The Real Shame Behind the Texas Prostitute Killing
Everyone is up in arms, quite legitimately, about Wednesday morning’s news:
A jury in Bexar County, Texas just acquitted Ezekiel Gilbert of charges that he murdered a 23-year-old Craigslist escort—agreeing that because he was attempting to retrieve the $150 he’d paid to Frago, who wouldn’t have sex with him, his actions were justified.
Gilbert had admitted to shooting Lenora Ivie Frago in the neck on Christmas Eve 2009, when she accepted $150 from Gilbert and left his home without having sex with him. Frago, who was paralyzed by the shooting, died several months later.
My Facebook feed is full of irate comments from people who think the jury gave legal credence to misogyny and male ownership of women. Commenters can’t believe a jury could be so sexist that it would excuse a man for murdering a woman who decided not to have sex with him.
But the legal basis of the killer’s excuse was not this. It was a Texas law that permits exactly what he did: shooting someone who threatens to steal your property.
Remember last year’s tragic shooting of Trayvon Martin in Florida? Shooter George Zimmerman’s defense in the trial underway now is that he was defending himself under Florida’s “stand your ground” law permitting a person to shoot a perceived assailant in self-defense. Turns out Texas has a similar “Castle Doctrine” law on its books and it applies to protection of one’s property as much as to one’s life. Here is the section that got Ezekiel Gilbert off:
Sec. 9.41. PROTECTION OF ONE’S OWN PROPERTY. (a) A person in lawful possession of land or tangible, movable property is justified in using force against another when and to the degree the actor reasonably believes the force is immediately necessary to prevent or terminate the other’s trespass on the land or unlawful interference with the property.
You can blame the jury, but this law is the true scandal behind yesterday’s decision. Texas, and quite a few other states, give citizens the right to shoot first and ask questions later. More worrisome than the sexist overtones of the prostitute’s killing are patterns of racism and legalized vigilantism:
A review of FBI data by the Houston Chronicle found that the citizen shootings most often happen after dark and involve a male shooting a handgun during a home invasion. The shooter is most often a minority, as is the person killed, according to the analysis.
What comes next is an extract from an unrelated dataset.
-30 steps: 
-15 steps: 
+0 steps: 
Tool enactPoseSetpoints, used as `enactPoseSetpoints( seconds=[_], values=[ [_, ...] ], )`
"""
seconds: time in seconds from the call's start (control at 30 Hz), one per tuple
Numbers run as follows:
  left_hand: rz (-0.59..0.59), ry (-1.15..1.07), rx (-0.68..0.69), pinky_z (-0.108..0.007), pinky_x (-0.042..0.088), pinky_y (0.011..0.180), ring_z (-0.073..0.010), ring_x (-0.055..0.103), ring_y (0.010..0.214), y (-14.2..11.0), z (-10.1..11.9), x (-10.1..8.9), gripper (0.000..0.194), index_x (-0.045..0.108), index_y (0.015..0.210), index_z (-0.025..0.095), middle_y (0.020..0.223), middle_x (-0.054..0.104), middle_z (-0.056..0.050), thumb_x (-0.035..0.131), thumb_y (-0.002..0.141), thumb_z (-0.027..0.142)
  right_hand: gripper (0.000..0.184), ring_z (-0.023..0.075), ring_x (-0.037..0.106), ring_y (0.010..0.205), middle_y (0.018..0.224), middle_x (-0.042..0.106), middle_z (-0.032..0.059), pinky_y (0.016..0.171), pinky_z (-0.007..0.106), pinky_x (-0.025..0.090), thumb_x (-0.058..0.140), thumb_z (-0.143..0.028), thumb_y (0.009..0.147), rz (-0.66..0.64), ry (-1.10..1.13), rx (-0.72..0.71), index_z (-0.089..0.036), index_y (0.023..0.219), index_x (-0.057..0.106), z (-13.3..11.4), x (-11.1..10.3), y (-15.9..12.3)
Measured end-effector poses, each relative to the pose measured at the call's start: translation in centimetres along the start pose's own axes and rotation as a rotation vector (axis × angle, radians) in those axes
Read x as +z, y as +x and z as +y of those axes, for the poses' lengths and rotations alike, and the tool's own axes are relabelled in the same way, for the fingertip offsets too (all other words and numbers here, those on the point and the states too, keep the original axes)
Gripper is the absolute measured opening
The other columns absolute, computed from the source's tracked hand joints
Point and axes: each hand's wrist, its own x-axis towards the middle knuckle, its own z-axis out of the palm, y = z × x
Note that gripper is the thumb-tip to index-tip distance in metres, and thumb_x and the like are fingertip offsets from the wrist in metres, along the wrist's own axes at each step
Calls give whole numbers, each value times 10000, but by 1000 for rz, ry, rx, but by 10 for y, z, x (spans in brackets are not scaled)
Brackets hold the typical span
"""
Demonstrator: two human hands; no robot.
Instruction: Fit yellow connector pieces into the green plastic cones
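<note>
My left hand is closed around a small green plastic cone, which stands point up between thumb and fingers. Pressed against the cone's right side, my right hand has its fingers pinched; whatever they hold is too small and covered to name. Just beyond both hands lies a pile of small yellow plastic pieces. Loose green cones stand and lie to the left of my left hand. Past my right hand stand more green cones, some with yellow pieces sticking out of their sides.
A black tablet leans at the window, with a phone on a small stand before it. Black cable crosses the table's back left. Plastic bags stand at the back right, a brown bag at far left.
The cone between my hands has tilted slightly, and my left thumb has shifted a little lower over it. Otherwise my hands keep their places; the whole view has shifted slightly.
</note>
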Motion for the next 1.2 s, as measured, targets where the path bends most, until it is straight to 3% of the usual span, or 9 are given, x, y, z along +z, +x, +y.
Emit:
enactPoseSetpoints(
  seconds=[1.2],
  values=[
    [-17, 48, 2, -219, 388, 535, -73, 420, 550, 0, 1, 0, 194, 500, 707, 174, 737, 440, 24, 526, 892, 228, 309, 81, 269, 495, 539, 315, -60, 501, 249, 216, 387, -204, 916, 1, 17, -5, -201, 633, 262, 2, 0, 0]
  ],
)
Twenty-seven of those deaths in 2010 were in Houston, including that of 24-year-old Benito Pantoja, who was shot and killed with a .357 Colt for $20.29 stolen from a tip jar of a Houston taco truck. Texas law always has allowed deadly force against intruders and thieves to protect lives and property, but where it once required a duty to try to retreat if possible when facing imminent danger, it no longer does, the newspaper reports.
In the State of Nature, John Locke writes, it’s fine to “kill a thief” who threatens “to take away [your] money.”
But living within political society is another matter entirely: for Locke, and for Hobbes who wrote a few decades earlier, the very raison d’etre of governments is to impose monopolies on violence and law enforcement. The idea of civilization is to escape the “nasty, poor, brutish and short” existence of lawlessness, not to legally encode it.